**Work instruction:**
Your output should be the full listing, unchanged.

**Source material:**
════════════════════

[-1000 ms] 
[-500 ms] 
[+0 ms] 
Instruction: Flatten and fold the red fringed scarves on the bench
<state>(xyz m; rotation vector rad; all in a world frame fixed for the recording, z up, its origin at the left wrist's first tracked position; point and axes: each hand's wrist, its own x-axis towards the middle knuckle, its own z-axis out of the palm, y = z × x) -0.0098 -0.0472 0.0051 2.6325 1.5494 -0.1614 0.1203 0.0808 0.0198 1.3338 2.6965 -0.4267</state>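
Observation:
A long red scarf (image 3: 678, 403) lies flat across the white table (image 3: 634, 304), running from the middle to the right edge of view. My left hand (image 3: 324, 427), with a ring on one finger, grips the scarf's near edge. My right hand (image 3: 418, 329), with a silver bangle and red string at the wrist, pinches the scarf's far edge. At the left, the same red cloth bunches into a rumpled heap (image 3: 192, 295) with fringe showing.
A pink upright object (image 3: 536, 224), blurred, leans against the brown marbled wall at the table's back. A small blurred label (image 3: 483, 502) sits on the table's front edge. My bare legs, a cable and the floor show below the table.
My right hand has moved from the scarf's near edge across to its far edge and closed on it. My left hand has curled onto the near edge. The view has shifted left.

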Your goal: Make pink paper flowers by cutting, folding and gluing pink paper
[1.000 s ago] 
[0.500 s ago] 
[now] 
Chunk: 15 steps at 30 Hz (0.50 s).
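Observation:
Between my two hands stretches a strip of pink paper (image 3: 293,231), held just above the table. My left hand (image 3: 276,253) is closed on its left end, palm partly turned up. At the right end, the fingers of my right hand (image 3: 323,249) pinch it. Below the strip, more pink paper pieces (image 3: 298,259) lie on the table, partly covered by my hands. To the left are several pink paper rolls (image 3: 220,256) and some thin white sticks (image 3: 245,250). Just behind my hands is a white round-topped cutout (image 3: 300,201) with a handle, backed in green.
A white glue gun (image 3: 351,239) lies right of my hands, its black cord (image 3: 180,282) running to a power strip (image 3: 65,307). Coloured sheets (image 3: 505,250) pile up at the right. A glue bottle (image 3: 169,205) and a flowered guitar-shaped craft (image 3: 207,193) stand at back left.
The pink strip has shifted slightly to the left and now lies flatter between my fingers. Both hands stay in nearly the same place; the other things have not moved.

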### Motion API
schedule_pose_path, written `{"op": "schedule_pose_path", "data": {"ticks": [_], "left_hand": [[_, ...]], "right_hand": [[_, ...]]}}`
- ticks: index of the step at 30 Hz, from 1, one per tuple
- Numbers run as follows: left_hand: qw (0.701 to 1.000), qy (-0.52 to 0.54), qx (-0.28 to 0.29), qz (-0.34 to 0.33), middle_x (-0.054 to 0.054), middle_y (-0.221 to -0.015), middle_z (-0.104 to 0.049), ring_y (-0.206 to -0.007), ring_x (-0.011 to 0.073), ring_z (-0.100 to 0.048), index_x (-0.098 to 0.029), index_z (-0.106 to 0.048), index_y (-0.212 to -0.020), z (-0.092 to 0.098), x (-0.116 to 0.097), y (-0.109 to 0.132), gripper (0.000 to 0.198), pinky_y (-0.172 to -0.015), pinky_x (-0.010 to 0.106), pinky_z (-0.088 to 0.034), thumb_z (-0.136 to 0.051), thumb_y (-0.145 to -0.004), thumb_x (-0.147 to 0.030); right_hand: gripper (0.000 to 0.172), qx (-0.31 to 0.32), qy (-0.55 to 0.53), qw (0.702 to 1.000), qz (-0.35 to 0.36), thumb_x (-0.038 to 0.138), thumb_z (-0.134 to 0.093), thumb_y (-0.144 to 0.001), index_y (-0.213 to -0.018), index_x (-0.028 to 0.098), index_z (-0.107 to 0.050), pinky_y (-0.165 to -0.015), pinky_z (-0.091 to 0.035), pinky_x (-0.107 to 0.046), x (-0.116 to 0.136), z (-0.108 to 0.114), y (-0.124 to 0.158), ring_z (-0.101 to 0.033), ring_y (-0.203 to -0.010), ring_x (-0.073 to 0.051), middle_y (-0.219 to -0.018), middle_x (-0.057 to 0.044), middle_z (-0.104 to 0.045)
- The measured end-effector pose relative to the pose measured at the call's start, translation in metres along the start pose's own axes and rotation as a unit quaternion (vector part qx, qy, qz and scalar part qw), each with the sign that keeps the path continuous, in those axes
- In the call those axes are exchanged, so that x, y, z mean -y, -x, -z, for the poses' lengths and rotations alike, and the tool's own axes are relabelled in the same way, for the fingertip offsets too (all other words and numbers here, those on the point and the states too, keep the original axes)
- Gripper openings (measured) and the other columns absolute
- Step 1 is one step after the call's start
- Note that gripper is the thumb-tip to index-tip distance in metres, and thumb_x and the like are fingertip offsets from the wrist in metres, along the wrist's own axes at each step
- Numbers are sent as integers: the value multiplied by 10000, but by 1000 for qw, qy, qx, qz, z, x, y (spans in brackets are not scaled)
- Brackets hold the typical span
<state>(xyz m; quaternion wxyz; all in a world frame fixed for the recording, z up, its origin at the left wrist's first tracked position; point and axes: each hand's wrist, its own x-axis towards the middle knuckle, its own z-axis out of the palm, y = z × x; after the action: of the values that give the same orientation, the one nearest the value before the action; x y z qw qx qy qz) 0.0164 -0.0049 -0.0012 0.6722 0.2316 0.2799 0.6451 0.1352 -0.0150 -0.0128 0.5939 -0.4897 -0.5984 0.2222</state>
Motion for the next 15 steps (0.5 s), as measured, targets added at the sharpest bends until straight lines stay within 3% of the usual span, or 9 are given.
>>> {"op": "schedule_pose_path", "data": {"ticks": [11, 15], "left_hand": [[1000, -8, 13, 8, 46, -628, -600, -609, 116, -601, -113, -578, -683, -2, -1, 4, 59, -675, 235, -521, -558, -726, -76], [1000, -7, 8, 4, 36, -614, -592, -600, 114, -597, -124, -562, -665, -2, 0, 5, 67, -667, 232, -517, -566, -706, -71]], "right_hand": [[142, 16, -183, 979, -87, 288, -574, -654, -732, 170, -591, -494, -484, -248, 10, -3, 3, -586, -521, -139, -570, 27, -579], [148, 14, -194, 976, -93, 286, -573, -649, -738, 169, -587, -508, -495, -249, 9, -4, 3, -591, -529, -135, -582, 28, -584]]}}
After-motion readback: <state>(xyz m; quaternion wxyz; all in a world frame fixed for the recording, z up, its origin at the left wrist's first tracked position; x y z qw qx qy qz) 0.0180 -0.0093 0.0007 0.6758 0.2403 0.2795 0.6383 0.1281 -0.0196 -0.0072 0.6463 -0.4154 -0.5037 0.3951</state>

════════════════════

**Response to the task:**
[-1000 ms] 
[-500 ms] 
[+0 ms] 
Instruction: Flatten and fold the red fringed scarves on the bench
<state>(xyz m; rotation vector rad; all in a world frame fixed for the recording, z up, its origin at the left wrist's first tracked position; point and axes: each hand's wrist, its own x-axis towards the middle knuckle, its own z-axis out of the palm, y = z × x) -0.0098 -0.0472 0.0051 2.6325 1.5494 -0.1614 0.1203 0.0808 0.0198 1.3338 2.6965 -0.4267</state>
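Observation:
A long red scarf (image 3: 678, 403) lies flat across the white table (image 3: 634, 304), running from the middle to the right edge of view. My left hand (image 3: 324, 427), with a ring on one finger, grips the scarf's near edge. My right hand (image 3: 418, 329), with a silver bangle and red string at the wrist, pinches the scarf's far edge. At the left, the same red cloth bunches into a rumpled heap (image 3: 192, 295) with fringe showing.
A pink upright object (image 3: 536, 224), blurred, leans against the brown marbled wall at the table's back. A small blurred label (image 3: 483, 502) sits on the table's front edge. My bare legs, a cable and the floor show below the table.
My right hand has moved from the scarf's near edge across to its far edge and closed on it. My left hand has curled onto the near edge. The view has shifted left.
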
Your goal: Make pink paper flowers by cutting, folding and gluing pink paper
[1.000 s ago] 
[0.500 s ago] 
[now] 
Chunk: 15 steps at 30 Hz (0.50 s).
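Observation:
Between my two hands stretches a strip of pink paper (image 3: 293,231), held just above the table. My left hand (image 3: 276,253) is closed on its left end, palm partly turned up. At the right end, the fingers of my right hand (image 3: 323,249) pinch it. Below the strip, more pink paper pieces (image 3: 298,259) lie on the table, partly covered by my hands. To the left are several pink paper rolls (image 3: 220,256) and some thin white sticks (image 3: 245,250). Just behind my hands is a white round-topped cutout (image 3: 300,201) with a handle, backed in green.
A white glue gun (image 3: 351,239) lies right of my hands, its black cord (image 3: 180,282) running to a power strip (image 3: 65,307). Coloured sheets (image 3: 505,250) pile up at the right. A glue bottle (image 3: 169,205) and a flowered guitar-shaped craft (image 3: 207,193) stand at back left.
The pink strip has shifted slightly to the left and now lies flatter between my fingers. Both hands stay in nearly the same place; the other things have not moved.
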
### Motion API
schedule_pose_path, written `{"op": "schedule_pose_path", "data": {"ticks": [_], "left_hand": [[_, ...]], "right_hand": [[_, ...]]}}`
- ticks: index of the step at 30 Hz, from 1, one per tuple
- Numbers run as follows: left_hand: qw (0.701 to 1.000), qy (-0.52 to 0.54), qx (-0.28 to 0.29), qz (-0.34 to 0.33), middle_x (-0.054 to 0.054), middle_y (-0.221 to -0.015), middle_z (-0.104 to 0.049), ring_y (-0.206 to -0.007), ring_x (-0.011 to 0.073), ring_z (-0.100 to 0.048), index_x (-0.098 to 0.029), index_z (-0.106 to 0.048), index_y (-0.212 to -0.020), z (-0.092 to 0.098), x (-0.116 to 0.097), y (-0.109 to 0.132), gripper (0.000 to 0.198), pinky_y (-0.172 to -0.015), pinky_x (-0.010 to 0.106), pinky_z (-0.088 to 0.034), thumb_z (-0.136 to 0.051), thumb_y (-0.145 to -0.004), thumb_x (-0.147 to 0.030); right_hand: gripper (0.000 to 0.172), qx (-0.31 to 0.32), qy (-0.55 to 0.53), qw (0.702 to 1.000), qz (-0.35 to 0.36), thumb_x (-0.038 to 0.138), thumb_z (-0.134 to 0.093), thumb_y (-0.144 to 0.001), index_y (-0.213 to -0.018), index_x (-0.028 to 0.098), index_z (-0.107 to 0.050), pinky_y (-0.165 to -0.015), pinky_z (-0.091 to 0.035), pinky_x (-0.107 to 0.046), x (-0.116 to 0.136), z (-0.108 to 0.114), y (-0.124 to 0.158), ring_z (-0.101 to 0.033), ring_y (-0.203 to -0.010), ring_x (-0.073 to 0.051), middle_y (-0.219 to -0.018), middle_x (-0.057 to 0.044), middle_z (-0.104 to 0.045)
- The measured end-effector pose relative to the pose measured at the call's start, translation in metres along the start pose's own axes and rotation as a unit quaternion (vector part qx, qy, qz and scalar part qw), each with the sign that keeps the path continuous, in those axes
- In the call those axes are exchanged, so that x, y, z mean -y, -x, -z, for the poses' lengths and rotations alike, and the tool's own axes are relabelled in the same way, for the fingertip offsets too (all other words and numbers here, those on the point and the states too, keep the original axes)
- Gripper openings (measured) and the other columns absolute
- Step 1 is one step after the call's start
- Note that gripper is the thumb-tip to index-tip distance in metres, and thumb_x and the like are fingertip offsets from the wrist in metres, along the wrist's own axes at each step
- Numbers are sent as integers: the value multiplied by 10000, but by 1000 for qw, qy, qx, qz, z, x, y (spans in brackets are not scaled)
- Brackets hold the typical span
<state>(xyz m; quaternion wxyz; all in a world frame fixed for the recording, z up, its origin at the left wrist's first tracked position; point and axes: each hand's wrist, its own x-axis towards the middle knuckle, its own z-axis out of the palm, y = z × x; after the action: of the values that give the same orientation, the one nearest the value before the action; x y z qw qx qy qz) 0.0164 -0.0049 -0.0012 0.6722 0.2316 0.2799 0.6451 0.1352 -0.0150 -0.0128 0.5939 -0.4897 -0.5984 0.2222</state>
Motion for the next 15 steps (0.5 s), as measured, targets added at the sharpest bends until straight lines stay within 3% of the usual span, or 9 are given.
>>> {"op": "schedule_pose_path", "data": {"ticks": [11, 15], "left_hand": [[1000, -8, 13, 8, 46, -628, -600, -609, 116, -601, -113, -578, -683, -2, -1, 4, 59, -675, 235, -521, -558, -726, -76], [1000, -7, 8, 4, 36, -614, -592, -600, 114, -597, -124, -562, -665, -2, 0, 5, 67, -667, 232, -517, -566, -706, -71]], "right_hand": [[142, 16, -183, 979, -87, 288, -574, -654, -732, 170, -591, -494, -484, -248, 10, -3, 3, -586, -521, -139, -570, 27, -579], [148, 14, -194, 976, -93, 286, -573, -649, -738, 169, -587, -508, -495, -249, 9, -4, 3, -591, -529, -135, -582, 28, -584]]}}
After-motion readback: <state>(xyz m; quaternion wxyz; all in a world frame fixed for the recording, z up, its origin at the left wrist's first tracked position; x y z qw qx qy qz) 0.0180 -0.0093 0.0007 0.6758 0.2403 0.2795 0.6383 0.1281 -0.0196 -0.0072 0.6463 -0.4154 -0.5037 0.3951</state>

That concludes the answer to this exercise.